Exhausted by the violence of his feelings, he fell into a kind of torpid state against the side of the mountain; the shadows of night were thickened by a coming storm; a cool blast howled amongst the hills, and agitated the gloomy waters of the lake; the rain, accompanied by sleet, began to fall, but the tempest raged unregarded around the child of sorrow, the wanderer of the night. Adela alone,
“Heard, felt, or seen,”
pervaded every thought.

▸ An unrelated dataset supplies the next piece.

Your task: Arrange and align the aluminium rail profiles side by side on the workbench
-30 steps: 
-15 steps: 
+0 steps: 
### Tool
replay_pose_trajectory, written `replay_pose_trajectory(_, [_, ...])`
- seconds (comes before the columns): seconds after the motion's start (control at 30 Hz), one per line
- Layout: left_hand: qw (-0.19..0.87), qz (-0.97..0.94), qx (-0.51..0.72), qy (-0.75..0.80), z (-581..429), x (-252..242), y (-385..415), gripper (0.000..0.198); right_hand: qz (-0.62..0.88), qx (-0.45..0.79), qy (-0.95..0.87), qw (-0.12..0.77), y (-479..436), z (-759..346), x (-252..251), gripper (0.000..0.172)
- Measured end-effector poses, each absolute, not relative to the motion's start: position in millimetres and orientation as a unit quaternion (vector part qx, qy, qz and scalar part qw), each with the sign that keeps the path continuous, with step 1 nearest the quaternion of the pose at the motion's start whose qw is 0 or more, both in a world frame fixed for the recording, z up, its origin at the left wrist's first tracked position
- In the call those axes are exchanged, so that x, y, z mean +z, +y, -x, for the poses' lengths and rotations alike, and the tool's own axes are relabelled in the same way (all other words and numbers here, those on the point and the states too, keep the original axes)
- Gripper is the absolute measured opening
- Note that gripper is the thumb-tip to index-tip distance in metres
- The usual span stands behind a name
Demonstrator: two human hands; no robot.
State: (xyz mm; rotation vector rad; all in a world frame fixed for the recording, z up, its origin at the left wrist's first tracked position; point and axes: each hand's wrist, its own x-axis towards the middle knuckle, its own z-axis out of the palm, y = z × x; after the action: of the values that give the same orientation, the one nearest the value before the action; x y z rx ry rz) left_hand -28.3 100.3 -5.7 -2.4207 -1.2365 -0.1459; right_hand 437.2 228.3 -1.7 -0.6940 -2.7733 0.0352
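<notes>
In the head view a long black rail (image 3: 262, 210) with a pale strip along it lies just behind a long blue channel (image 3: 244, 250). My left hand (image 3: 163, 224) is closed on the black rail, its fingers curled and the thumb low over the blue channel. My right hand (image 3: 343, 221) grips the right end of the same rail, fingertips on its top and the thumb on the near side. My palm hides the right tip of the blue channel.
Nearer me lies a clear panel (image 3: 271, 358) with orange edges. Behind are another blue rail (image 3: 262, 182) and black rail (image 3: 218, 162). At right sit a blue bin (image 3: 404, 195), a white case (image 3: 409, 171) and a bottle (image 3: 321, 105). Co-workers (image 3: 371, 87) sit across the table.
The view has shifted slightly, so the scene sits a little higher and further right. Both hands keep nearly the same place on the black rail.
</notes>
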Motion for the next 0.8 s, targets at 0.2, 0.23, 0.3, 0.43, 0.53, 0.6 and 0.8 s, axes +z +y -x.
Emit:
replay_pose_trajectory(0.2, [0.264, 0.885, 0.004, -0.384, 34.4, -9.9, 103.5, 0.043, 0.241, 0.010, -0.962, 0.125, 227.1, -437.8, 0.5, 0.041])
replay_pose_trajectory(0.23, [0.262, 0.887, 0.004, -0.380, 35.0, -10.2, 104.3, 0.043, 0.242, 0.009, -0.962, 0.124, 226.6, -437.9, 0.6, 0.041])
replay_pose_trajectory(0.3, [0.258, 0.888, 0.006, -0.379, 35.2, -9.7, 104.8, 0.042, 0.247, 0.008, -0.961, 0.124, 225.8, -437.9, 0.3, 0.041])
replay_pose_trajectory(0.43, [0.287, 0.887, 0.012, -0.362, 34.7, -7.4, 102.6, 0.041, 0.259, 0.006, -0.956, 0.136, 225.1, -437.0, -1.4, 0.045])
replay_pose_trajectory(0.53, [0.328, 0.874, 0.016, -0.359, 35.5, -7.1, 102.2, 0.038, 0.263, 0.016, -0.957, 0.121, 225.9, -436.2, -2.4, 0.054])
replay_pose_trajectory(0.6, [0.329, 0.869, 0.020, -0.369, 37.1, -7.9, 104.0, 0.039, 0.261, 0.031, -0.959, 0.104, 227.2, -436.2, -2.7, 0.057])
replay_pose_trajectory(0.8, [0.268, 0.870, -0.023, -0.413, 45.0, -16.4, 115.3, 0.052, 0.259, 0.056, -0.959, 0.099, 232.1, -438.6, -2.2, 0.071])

Some fishermen approaching to secure their boats, drove him from this situation, and he flew to the woods which screened one side of the house: by the time he reached it the storm had abated, and the moon, with a watery lustre, breaking through the clouds, rendered, by her feeble rays, the surrounding and beloved scenes just visible.
Adela’s chamber looked into the wood, and the light from it riveted Oscar to a spot exactly opposite the window. “My Adela,” he exclaimed, extending his arms as if she could have heard and flown into them; then dejectedly dropping them, “she thinks not on such a forlorn wretch as me; oh, what comfort to lay my poor distracted head for one moment on her soft bosom, and hear her sweet voice speak pity to my tortured heart!” Sinking with weakness from the conflicts of his mind, he sought an old roofless root-house in the centre of the wood, where he and Adela had often sat. “Well,” said he, as he flung himself upon the damp ground, “many a brave fellow has had a worse bed; but God particularly protects the unsheltered head of the soldier and the afflicted.” The twittering of the birds roused him from an uneasy slumber, or rather lethargy, into which he had fallen; and starting up he hastened to the road, fearful, as day was beginning to dawn, of being seen by any of General Honeywood’s workmen. It was late ere he arrived at Enniskillen, and before he gained his room he was met by some of the officers, who viewed him with evident astonishment; his regimentals were quite spoiled; his fine hair, from which the rain had washed all the powder, hung dishevelled about his shoulders; the feather of his hat was broken, and the disorder of his countenance was not less suspicious than that of his dress; to their inquiries he stammered out something of a fall, and extricated himself with difficulty from them.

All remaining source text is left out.